EXERCISE INSTRUCTIONS: In the listing, determine how many lines contain "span". The reply is that number alone.

DATA SHOWN:

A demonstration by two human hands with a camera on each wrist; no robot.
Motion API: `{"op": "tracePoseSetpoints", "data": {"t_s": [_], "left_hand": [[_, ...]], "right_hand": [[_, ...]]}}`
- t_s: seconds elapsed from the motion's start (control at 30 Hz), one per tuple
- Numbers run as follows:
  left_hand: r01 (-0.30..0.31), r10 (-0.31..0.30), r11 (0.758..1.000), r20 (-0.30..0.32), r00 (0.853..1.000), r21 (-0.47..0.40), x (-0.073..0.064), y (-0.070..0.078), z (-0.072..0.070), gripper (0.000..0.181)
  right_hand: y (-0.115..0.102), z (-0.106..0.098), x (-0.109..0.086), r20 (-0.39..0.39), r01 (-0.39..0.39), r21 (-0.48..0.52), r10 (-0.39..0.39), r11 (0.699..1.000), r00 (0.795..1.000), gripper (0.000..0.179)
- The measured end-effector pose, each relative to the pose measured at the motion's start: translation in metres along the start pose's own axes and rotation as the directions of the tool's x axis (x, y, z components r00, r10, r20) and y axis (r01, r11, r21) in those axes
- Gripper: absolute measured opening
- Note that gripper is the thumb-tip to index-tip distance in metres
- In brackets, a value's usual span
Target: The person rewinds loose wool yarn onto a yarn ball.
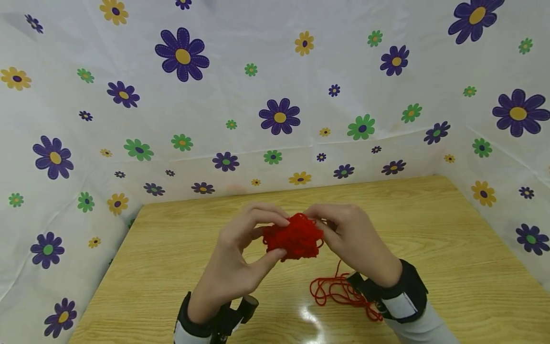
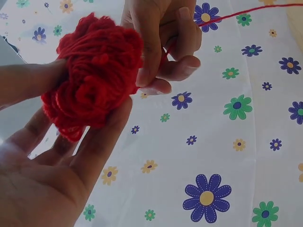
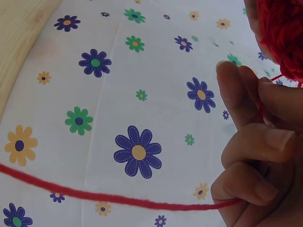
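A ball of red yarn (image 1: 294, 237) is held up above the table, between both hands. My left hand (image 1: 238, 253) grips it from the left, thumb below and fingers over the top; the left wrist view shows the wound strands of the yarn ball (image 2: 97, 78) between thumb and fingers. On its right side, my right hand (image 1: 350, 234) pinches the strand close to the ball. In the right wrist view the yarn strand (image 3: 118, 199) runs through the curled fingers (image 3: 246, 182) and off to the left.
A loose tangle of red yarn (image 1: 337, 291) lies on the wooden table (image 1: 180, 248), under the right wrist. White cloth (image 1: 240, 95) printed with flowers stands behind the table and along both sides. Each wrist wears a black strap (image 1: 414, 289) with a small camera.
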State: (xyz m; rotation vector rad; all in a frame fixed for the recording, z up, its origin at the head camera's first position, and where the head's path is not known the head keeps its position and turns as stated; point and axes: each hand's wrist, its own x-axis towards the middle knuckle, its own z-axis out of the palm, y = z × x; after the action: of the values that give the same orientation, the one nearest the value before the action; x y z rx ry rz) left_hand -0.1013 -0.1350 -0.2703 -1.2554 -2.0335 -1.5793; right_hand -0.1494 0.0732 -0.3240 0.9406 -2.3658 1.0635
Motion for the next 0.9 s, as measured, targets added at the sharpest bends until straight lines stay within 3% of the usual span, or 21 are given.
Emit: {"op": "tracePoseSetpoints", "data": {"t_s": [0.23, 0.37, 0.63, 0.9], "left_hand": [[-0.056, 0.048, 0.998, -0.175, 0.983, -0.04, 0.002, -0.003, -0.001, 0.044], [-0.055, 0.048, 0.998, -0.235, 0.971, -0.021, 0.003, -0.006, -0.001, 0.044], [-0.066, 0.081, 0.996, -0.268, 0.96, 0.066, 0.005, -0.009, 0.0, 0.044], [-0.056, 0.104, 0.982, -0.266, 0.958, 0.18, 0.005, -0.015, 0.001, 0.041]], "right_hand": [[-0.007, 0.005, -0.002, 0.016, 0.01, -0.051, -0.009, 0.999, 1.0, 0.015], [-0.014, 0.008, -0.003, 0.02, 0.033, -0.072, -0.032, 0.997, 0.999, 0.019], [-0.021, 0.011, -0.003, 0.034, 0.065, -0.094, -0.062, 0.993, 0.997, 0.019], [-0.028, 0.007, -0.005, 0.034, 0.095, -0.065, -0.093, 0.993, 0.995, 0.011]]}}
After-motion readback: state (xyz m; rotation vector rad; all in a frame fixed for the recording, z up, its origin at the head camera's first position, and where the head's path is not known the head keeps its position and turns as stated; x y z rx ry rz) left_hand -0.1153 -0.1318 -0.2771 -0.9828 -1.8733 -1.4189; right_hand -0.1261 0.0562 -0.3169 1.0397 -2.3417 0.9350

FINISHED TASK: 2